There are a number of potential limitations of this study that should be considered when interpreting the data. It is possible that there is underrepresentation of all true MM cases in the state due to a missed diagnosis or wrong classification as a secondary pleural cancer; however, this is unlikely to proportionally represent many cases. As the cytology group was older at the time of diagnosis it is possible that they were more unwell and unable to undergo more invasive diagnostic techniques. It is also likely that some cytologically diagnosed epithelioid MM cases were in fact biphasic, however, this is equally true for histological biopsy specimens (Bueno et al, 2004). Because of the design of this study, there is no ability to assess the accuracy, sensitivity or specificity of either means of diagnostic approach; there is no record on the WAMR of if a case had the subtype changed after expert review or confirmation at post-mortem.

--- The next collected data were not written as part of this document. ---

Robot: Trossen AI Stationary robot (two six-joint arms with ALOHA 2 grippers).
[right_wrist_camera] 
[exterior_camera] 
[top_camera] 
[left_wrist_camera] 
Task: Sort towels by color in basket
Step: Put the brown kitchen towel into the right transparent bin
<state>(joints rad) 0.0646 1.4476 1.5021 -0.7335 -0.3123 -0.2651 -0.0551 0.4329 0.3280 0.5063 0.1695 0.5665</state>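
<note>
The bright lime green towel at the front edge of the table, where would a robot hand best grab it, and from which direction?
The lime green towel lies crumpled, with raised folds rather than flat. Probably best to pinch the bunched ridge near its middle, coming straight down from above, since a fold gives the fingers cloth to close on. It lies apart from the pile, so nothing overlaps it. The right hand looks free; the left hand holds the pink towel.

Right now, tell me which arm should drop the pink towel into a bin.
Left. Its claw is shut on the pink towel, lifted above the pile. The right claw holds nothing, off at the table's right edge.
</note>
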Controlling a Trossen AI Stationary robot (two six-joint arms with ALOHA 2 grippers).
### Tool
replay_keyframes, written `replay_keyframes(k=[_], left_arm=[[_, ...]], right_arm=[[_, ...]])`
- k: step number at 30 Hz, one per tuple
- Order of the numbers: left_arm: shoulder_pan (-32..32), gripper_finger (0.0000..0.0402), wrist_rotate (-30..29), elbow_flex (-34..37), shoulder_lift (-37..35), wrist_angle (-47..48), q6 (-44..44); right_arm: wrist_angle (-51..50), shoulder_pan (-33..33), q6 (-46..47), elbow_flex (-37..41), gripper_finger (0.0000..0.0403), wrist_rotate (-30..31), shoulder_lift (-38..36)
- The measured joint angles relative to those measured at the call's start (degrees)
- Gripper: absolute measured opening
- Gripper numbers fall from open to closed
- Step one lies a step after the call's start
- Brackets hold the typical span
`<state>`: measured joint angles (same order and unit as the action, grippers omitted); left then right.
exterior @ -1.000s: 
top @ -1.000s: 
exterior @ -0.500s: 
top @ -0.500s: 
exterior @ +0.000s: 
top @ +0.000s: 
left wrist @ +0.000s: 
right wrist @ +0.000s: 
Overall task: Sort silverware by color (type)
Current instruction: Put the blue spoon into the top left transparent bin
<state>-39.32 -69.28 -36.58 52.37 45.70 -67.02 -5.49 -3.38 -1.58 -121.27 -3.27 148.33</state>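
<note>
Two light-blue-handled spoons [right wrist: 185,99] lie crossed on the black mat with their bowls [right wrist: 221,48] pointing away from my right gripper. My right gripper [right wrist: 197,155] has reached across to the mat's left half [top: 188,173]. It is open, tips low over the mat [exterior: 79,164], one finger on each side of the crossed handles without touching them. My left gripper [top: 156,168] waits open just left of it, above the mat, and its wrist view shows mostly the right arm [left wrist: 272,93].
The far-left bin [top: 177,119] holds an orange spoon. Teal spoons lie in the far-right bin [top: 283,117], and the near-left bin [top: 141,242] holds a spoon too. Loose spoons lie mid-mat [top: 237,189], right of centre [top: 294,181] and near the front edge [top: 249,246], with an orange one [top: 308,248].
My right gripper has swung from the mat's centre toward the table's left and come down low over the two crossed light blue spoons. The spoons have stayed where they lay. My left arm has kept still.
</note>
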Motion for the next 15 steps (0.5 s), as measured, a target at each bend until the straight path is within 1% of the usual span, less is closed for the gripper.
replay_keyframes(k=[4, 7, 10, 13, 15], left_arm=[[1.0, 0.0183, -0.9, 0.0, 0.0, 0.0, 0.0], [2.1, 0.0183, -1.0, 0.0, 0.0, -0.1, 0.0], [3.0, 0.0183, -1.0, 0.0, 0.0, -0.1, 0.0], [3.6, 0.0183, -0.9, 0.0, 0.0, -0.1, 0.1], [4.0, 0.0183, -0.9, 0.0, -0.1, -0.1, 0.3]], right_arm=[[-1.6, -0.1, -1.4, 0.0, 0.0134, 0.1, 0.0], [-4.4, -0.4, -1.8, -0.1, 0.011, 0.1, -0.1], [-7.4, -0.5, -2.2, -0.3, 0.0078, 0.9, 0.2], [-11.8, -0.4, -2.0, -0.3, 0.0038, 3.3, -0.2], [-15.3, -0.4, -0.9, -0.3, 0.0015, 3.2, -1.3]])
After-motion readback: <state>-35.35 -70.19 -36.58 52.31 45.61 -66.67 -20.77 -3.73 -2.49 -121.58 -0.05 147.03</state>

This study does not demonstrate that cytology-only diagnosed epithelioid MM is biologically the same as histologically diagnosed epithelioid MM. It does, however, demonstrate that there is no difference in clinically meaningful outcomes for patients using these two different diagnostic techniques. Although there are no data for treatment or disease staging, these parameters are unlikely to strongly influence the outcomes over and above cell type that is widely acknowledged to be one of the most influential variables. There is currently no evidence to suggest that there would be any difference in treatment response to chemotherapy between these groups. It is recognised that in an era of personalised medicine with genetic or immunological testing of tumour samples, there are occasions where a larger sample of (biopsy) material may be desirable. Similarly, if a patient is being considered for a study examining surgical approaches, there is also a recognised need for multiple biopsies, from both hemithoraces and mediastinum (Alvarez et al, 2009). When a diagnosis of mesothelioma is made from an effusion specimen, it is almost invariably a highly cellular sample; cases that are not shedding significant numbers of cells into the fluid will usually require biopsy for diagnosis. In these cellular fluid samples, cells shed from large areas of pleura are being collected, rather than the very limited sampling of thin core (image guided) or small biopsy samples obtained at pleuroscopy. The number of cells available in cell blocks prepared from fluid samples is thus generally far greater than that in biopsy material.

In this large cohort, this study demonstrates that the survival characteristics of cytology-only and histologically diagnosed epithelioid MM do not differ. In an experienced laboratory, a cytological diagnosis of epithelioid MM is clinically acceptable and is not associated with a clinically important different outcome when compared with histologically diagnosed cases. Therefore, a diagnosis of MM by effusion cytology may be sufficient for clinical management without the need for further invasive testing.